## WHAT TO PRODUCE
Write every record out again exactly as given.

## LISTED RECORDS

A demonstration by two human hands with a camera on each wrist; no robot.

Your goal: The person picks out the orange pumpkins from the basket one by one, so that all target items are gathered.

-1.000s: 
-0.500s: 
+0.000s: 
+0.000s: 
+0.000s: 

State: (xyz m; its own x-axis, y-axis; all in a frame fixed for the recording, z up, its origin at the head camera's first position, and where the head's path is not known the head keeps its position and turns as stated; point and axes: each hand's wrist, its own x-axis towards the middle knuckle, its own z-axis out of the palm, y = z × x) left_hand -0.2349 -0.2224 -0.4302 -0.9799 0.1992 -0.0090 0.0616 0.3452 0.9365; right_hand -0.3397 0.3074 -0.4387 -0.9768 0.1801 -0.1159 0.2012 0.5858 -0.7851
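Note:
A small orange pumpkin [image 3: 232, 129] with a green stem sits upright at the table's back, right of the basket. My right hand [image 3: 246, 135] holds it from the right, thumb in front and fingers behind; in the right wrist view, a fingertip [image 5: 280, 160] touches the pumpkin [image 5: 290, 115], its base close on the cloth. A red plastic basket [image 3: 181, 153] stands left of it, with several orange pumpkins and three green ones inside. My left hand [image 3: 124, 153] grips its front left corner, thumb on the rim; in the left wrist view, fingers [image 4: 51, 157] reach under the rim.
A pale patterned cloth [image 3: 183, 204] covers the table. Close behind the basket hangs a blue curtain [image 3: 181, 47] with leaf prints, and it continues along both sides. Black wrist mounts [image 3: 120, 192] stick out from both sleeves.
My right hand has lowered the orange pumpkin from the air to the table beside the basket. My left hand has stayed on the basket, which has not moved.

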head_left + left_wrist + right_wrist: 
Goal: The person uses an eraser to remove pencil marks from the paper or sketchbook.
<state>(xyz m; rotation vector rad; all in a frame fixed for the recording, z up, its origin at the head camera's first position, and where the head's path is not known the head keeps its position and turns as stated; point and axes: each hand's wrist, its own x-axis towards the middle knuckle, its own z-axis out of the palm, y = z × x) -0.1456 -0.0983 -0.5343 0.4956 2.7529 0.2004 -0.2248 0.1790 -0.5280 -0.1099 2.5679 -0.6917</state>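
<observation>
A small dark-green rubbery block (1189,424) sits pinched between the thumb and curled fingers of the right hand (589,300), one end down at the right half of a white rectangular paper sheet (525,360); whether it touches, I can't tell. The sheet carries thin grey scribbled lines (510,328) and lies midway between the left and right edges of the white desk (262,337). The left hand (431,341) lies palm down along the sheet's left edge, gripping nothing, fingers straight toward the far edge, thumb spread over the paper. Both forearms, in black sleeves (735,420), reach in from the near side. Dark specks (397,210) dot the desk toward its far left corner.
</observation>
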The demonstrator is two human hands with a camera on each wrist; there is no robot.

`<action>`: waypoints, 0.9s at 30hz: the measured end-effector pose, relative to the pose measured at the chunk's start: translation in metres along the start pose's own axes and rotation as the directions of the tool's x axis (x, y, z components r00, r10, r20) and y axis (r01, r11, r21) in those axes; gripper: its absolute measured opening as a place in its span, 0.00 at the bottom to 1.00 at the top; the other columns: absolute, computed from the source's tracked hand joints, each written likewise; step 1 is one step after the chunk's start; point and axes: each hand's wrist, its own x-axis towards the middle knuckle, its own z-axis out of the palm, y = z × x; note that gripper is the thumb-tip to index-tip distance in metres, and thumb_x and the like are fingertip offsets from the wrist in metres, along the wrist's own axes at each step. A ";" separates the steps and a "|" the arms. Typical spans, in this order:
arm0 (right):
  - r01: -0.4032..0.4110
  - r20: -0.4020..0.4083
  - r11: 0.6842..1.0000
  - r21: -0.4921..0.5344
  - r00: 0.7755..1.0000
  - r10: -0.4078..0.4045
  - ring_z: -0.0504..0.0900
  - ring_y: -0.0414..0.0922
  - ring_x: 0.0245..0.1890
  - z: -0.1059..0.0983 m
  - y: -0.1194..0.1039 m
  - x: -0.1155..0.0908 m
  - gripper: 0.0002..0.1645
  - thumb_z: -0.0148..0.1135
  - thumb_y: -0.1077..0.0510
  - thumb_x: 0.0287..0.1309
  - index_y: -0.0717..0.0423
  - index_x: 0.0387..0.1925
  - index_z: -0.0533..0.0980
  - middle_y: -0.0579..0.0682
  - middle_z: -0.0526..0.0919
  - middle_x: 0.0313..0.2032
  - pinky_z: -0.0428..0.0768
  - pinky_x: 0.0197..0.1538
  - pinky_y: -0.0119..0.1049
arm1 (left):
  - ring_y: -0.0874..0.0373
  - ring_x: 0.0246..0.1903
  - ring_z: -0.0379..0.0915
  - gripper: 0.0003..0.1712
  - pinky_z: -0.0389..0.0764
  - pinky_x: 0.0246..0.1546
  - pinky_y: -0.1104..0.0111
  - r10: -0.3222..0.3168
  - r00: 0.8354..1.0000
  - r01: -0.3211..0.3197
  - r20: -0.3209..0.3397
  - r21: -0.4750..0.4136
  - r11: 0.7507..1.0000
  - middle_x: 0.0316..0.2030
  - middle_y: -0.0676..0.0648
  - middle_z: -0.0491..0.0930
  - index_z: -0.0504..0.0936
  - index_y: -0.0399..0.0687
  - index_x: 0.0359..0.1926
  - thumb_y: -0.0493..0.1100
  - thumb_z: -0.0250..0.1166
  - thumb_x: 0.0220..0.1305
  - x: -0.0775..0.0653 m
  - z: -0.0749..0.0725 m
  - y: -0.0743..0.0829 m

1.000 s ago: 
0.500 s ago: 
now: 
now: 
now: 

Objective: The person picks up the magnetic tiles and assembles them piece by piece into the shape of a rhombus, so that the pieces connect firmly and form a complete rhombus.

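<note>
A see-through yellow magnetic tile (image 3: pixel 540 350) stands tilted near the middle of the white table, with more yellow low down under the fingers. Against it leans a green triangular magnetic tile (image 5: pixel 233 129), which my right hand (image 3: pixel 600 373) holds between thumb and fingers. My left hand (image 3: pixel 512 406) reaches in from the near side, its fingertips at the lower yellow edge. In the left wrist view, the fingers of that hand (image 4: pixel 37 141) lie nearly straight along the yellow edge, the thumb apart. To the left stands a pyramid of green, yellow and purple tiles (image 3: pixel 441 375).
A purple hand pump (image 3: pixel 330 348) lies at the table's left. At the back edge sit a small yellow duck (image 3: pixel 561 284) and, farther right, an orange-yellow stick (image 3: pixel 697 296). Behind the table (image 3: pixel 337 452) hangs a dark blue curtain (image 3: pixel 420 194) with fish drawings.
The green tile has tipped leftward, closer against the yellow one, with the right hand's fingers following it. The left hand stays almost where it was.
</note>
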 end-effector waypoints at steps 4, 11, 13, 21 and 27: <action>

## ANSWER AREA
A demonstration by two human hands with a camera on each wrist; no robot.

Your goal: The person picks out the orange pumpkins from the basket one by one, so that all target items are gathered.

-1.000s: 
-0.500s: 
+0.000s: 
+0.000s: 
+0.000s: 

State: (xyz m; its own x-axis, y-axis; all in a frame fixed for the recording, z up, its origin at the head camera's first position, and where the head's path is not known the head keeps its position and turns as stated; point and axes: each hand's wrist, its own x-axis towards the middle knuckle, its own z-axis out of the palm, y = z × x) left_hand -0.2349 -0.2224 -0.4302 -0.9799 0.1992 -0.0090 0.0616 0.3452 0.9365; right_hand -0.3397 0.3074 -0.4387 -0.9768 0.1801 -0.1159 0.2012 0.5858 -0.7851
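Note:
A small orange pumpkin [image 3: 232, 129] with a green stem sits upright at the table's back, right of the basket. My right hand [image 3: 246, 135] holds it from the right, thumb in front and fingers behind; in the right wrist view, a fingertip [image 5: 280, 160] touches the pumpkin [image 5: 290, 115], its base close on the cloth. A red plastic basket [image 3: 181, 153] stands left of it, with several orange pumpkins and three green ones inside. My left hand [image 3: 124, 153] grips its front left corner, thumb on the rim; in the left wrist view, fingers [image 4: 51, 157] reach under the rim.
A pale patterned cloth [image 3: 183, 204] covers the table. Close behind the basket hangs a blue curtain [image 3: 181, 47] with leaf prints, and it continues along both sides. Black wrist mounts [image 3: 120, 192] stick out from both sleeves.
My right hand has lowered the orange pumpkin from the air to the table beside the basket. My left hand has stayed on the basket, which has not moved.
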
head_left + left_wrist + right_wrist: 
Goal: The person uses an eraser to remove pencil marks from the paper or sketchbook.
<state>(xyz m; rotation vector rad; all in a frame fixed for the recording, z up, its origin at the head camera's first position, and where the head's path is not known the head keeps its position and turns as stated; point and axes: each hand's wrist, its own x-axis towards the middle knuckle, its own z-axis out of the palm, y = z × x) -0.1456 -0.0983 -0.5343 0.4956 2.7529 0.2004 -0.2248 0.1790 -0.5280 -0.1099 2.5679 -0.6917</state>
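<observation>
A small dark-green rubbery block (1189,424) sits pinched between the thumb and curled fingers of the right hand (589,300), one end down at the right half of a white rectangular paper sheet (525,360); whether it touches, I can't tell. The sheet carries thin grey scribbled lines (510,328) and lies midway between the left and right edges of the white desk (262,337). The left hand (431,341) lies palm down along the sheet's left edge, gripping nothing, fingers straight toward the far edge, thumb spread over the paper. Both forearms, in black sleeves (735,420), reach in from the near side. Dark specks (397,210) dot the desk toward its far left corner.
</observation>
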The demonstrator is two human hands with a camera on each wrist; there is no robot.

`<action>`: waypoints, 0.9s at 30hz: the measured end-effector pose, relative to the pose measured at the chunk's start: translation in metres along the start pose's own axes and rotation as the directions of the tool's x axis (x, y, z components r00, r10, r20) and y axis (r01, r11, r21) in those axes; gripper: its absolute measured opening as a place in its span, 0.00 at the bottom to 1.00 at the top; the other columns: absolute, computed from the source's tracked hand joints, each written likewise; step 1 is one step after the chunk's start; point and axes: each hand's wrist, its own x-axis towards the middle knuckle, its own z-axis out of the palm, y = z × x; note that gripper is the thumb-tip to index-tip distance in metres, and thumb_x and the like are fingertip offsets from the wrist in metres, along the wrist's own axes at each step. A ";" separates the steps and a "|" the arms. Typical spans, in this order:
arm0 (right):
  - r01: -0.4032..0.4110
  - r20: -0.4020..0.4083
  - r11: 0.6842..1.0000
  - r21: -0.4921..0.5344
  - r00: 0.7755..1.0000
  - r10: -0.4078..0.4045
  - ring_z: -0.0504..0.0900
  - ring_y: -0.0414..0.0922
  - ring_x: 0.0245..0.1890
  - z: -0.1059..0.0983 m
  - y: -0.1194..0.1039 m
  - x: -0.1155..0.0908 m
  - gripper: 0.0002..0.1645
  - thumb_z: -0.0148..0.1135
  - thumb_y: -0.1077..0.0510
  - thumb_x: 0.0287..0.1309
  - index_y: -0.0717..0.0423
  - index_x: 0.0387..0.1925
  - index_z: -0.0533..0.0980
  - middle_y: -0.0579..0.0682
  - middle_z: -0.0526..0.0919
  - middle_x: 0.0313..0.2032
  - pinky_z: -0.0428..0.0768
  - pinky_x: 0.0197..0.1538
  - pinky_y: -0.0119..0.1049
arm1 (left):
  - ring_y: -0.0874..0.0373
  - ring_x: 0.0246..0.1903
  - ring_z: -0.0379..0.0915
  - gripper: 0.0003..0.1712
  - pinky_z: -0.0389..0.0764
  - pinky_x: 0.0246..0.1546
  - pinky_y: -0.1104..0.0111
  - r10: -0.3222..0.3168
  - r00: 0.8354..1.0000
  - r01: -0.3211..0.3197
  - r20: -0.3209..0.3397
  - r21: -0.4750..0.4136
  - r11: 0.7507..1.0000
  - middle_x: 0.0316..0.2030
  - middle_y: -0.0676..0.0648
  - middle_z: -0.0491..0.0930
  - index_z: -0.0504..0.0936
  - index_y: -0.0399..0.0687
  - index_x: 0.0359..0.1926
  - thumb_y: -0.0493..0.1100
  - thumb_z: -0.0250..0.1166
  - thumb_x: 0.0220..0.1305
  - x: -0.0775..0.0653 m
  - z: -0.0749..0.0725 m
  - y: -0.0743..0.0829 m

1.000 s ago: 
0.500 s ago: 
now: 
now: 
now: 

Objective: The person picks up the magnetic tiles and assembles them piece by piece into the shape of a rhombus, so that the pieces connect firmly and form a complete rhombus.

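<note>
A see-through yellow magnetic tile (image 3: pixel 540 350) stands tilted near the middle of the white table, with more yellow low down under the fingers. Against it leans a green triangular magnetic tile (image 5: pixel 233 129), which my right hand (image 3: pixel 600 373) holds between thumb and fingers. My left hand (image 3: pixel 512 406) reaches in from the near side, its fingertips at the lower yellow edge. In the left wrist view, the fingers of that hand (image 4: pixel 37 141) lie nearly straight along the yellow edge, the thumb apart. To the left stands a pyramid of green, yellow and purple tiles (image 3: pixel 441 375).
A purple hand pump (image 3: pixel 330 348) lies at the table's left. At the back edge sit a small yellow duck (image 3: pixel 561 284) and, farther right, an orange-yellow stick (image 3: pixel 697 296). Behind the table (image 3: pixel 337 452) hangs a dark blue curtain (image 3: pixel 420 194) with fish drawings.
The green tile has tipped leftward, closer against the yellow one, with the right hand's fingers following it. The left hand stays almost where it was.
</note>
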 end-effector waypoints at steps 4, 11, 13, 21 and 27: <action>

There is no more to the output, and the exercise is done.